Он, однако, поднялся с тахты, осторожно помахал правой рукой и снова убедился, что боль действительно проходит. После этого Валя натянул на себя пальто, которым до этого укрывался, и поспешил к выходу.
Во дворе мерно рокотали две «Волги», а их водители возились с красным «Москвичом», который, и трех часов не простояв на морозе, однако же, ни за что не желал заводиться. Но в конце концов его все же одолели. Водители разошлись по своим машинам, за руль «Москвича» сел один из сотрудников. Вывели арестованных. И вскоре вся колонна тронулась в Москву.
…Я появляюсь на работе буквально за минуту до того, как Кузьмич и Валя начинают допрос Шершня. Гаврилова они решили оставить на вторую очередь и уличать его данными, полученными от Шершня, резонно рассудив, что этот перепуганный и трусоватый парень расскажет куда больше, чем молчаливый и озлобленный Гаврилов.
Увидев меня в дверях своего кабинета, Кузьмич, заметно обрадованный, выходит из-за стола и крепко жмет мне руку, даже хлопает по плечу. Такое неожиданное для него проявление чувств — обычно Кузьмич лишь спокойно кивает мне, когда я возвращаюсь из командировки, и сразу переходит к делу, — такое проявление чувств, повторяю, меня несколько удивляет, и я начинаю подозревать, что кто-нибудь позвонил мне вдогонку из Южноморска и наговорил Кузьмичу чего-нибудь лишнего.
— Вовремя, — говорит между тем Кузьмич. — Бери-ка к себе Гаврилова да и побеседуй с ним по душам. Пока он еще разогретый. Но особо не горюй, если он ничего сказать не пожелает. Характер у него крутоватый. Ну, а мы потом, после допроса Шершня, с ним еще разок займемся, посолиднее. Так что забирай его пока к себе. Потом доложишь о своих выдающихся достижениях.
Кажется, ему кто-то в самом деле звонил.
— И еще учти, — продолжает Кузьмич. — Гаврилов чуть было от наших не ушел. Его вон он догнал, — Кузьмич кивает на Валю. — И привел назад. Очень, понимаешь, Гаврилов не хотел, чтобы в него стреляли. До сих пор небось еще в себя не пришел от всех переживаний. Вот теперь и займись ты с ним, — кивает он мне и обращается к Вале: — Ну, давай сюда этого Шершня. Как его звать-то?

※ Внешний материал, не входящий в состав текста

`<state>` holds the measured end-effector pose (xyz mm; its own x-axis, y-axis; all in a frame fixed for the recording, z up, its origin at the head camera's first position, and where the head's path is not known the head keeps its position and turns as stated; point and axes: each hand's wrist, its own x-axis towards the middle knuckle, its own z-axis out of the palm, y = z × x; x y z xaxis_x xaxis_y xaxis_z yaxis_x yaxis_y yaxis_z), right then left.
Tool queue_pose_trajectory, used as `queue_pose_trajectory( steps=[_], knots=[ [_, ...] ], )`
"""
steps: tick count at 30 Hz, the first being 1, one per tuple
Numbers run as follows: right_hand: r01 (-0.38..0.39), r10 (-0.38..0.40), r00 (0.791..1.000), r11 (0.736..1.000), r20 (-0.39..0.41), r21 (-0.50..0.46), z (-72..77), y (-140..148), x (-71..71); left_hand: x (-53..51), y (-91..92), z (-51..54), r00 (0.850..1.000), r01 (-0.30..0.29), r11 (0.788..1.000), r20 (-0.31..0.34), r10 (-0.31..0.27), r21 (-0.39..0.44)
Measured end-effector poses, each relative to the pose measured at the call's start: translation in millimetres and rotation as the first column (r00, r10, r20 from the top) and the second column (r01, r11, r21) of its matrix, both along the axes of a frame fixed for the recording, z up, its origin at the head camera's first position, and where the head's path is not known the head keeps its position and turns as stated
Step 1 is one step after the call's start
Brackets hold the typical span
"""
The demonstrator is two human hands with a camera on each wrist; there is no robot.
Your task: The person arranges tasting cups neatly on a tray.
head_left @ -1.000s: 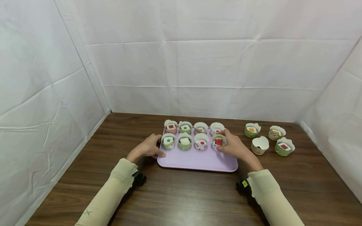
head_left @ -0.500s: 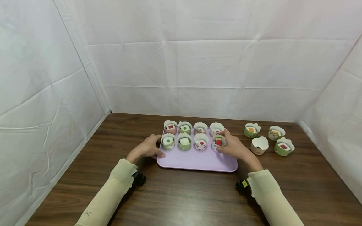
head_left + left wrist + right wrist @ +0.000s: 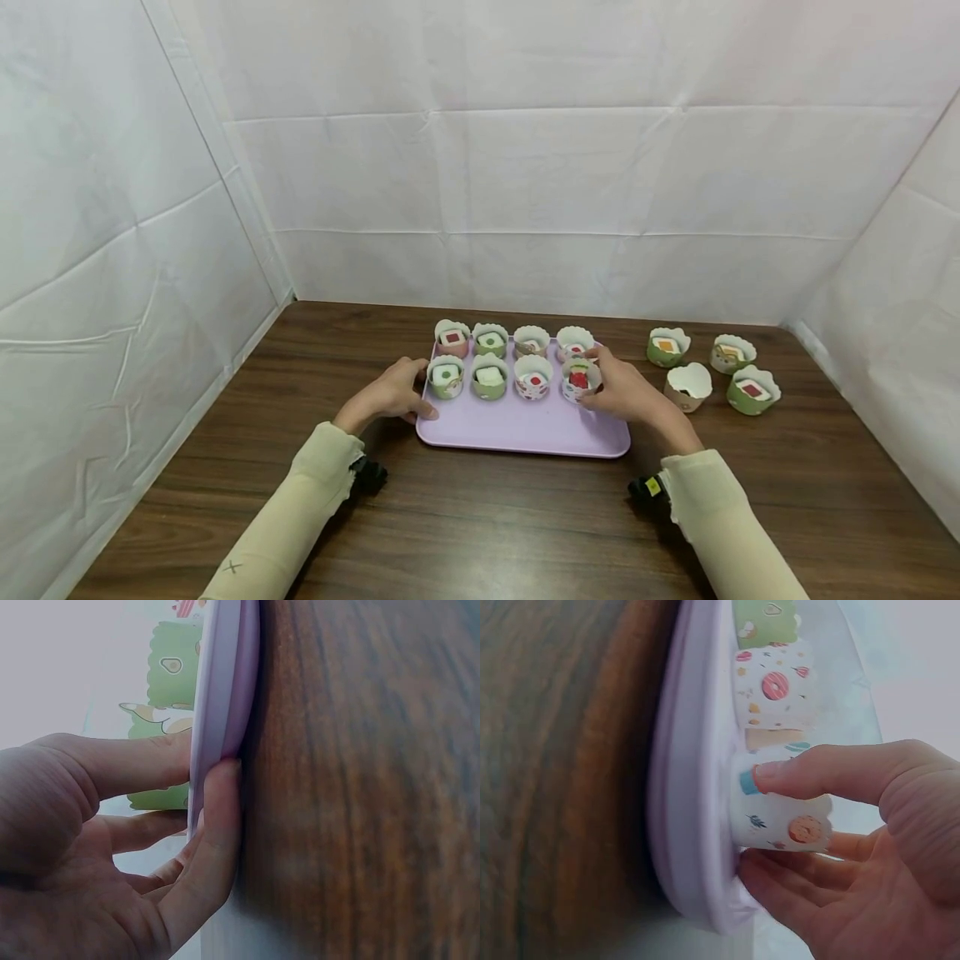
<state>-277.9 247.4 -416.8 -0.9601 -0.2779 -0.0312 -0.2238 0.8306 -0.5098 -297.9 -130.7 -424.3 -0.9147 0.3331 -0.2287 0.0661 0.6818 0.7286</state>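
My left hand (image 3: 392, 389) holds the left rim of a lilac tray (image 3: 517, 425). In the left wrist view, the thumb of that hand (image 3: 142, 832) lies over the rim, with a finger against its outer side. Two rows of paper baking cups stand on the tray, with small white pieces in most. My right hand (image 3: 621, 388) is around the front row's rightmost baking cup (image 3: 579, 385), which has a red piece inside. The right wrist view shows its thumb against this patterned cup (image 3: 787, 821), the other fingers (image 3: 772, 881) at the far side.
Several more baking cups stand right of the tray: a green one with an orange-topped piece (image 3: 665, 350), a patterned one (image 3: 729, 357), a beige one (image 3: 686, 389) and another green one (image 3: 750, 395). Brown wooden table (image 3: 480, 525); white sheets enclose the back and sides.
My right hand has shifted slightly to the right, and its thumb sits a little farther right on the cup. The left hand, tray and cups stay in place.
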Motion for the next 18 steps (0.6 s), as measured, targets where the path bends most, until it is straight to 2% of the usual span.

Гаврилов не может прийти в себя, но и я тоже пока не могу. Кажется, вот только что простился с Давудом, и с морем, кстати, тоже, и до сих пор ощущаю соленый вкус его. Только что я обнял Светку и Анну Михайловну, ворвавшись домой прямо к их утреннему завтраку, и Светка радостно повисла у меня на шее, болтая в воздухе ногами. И началась суета.
А через час уже передо мной сидит угрюмый, озлобленный Гаврилов в расстегнутом пальто, с намотанным на худую шею зеленым кашне и мнет в руках свою кепку. И необходимо немедленно выбросить из головы все дела и всех людей, которыми я эти дни занимался, и срочно вспомнить все, что мы знаем об этом малосимпатичном чудо-слесаре и его дружке.
Он сидит перед моим столом и молчит, упрямо глядя в пол.
Некоторое время молчу и я, разглядывая его и собираясь с мыслями, потом не спеша закуриваю и говорю:
— Кражу из квартиры Брюхановых вам отрицать не удастся, Гаврилов. Можно сказать, взяты с поличным. Конечно, вы можете других соучастников не называть. Но что двое, что, допустим, пятеро — все равно групповая кража. А кодекс вы, я полагаю, знаете?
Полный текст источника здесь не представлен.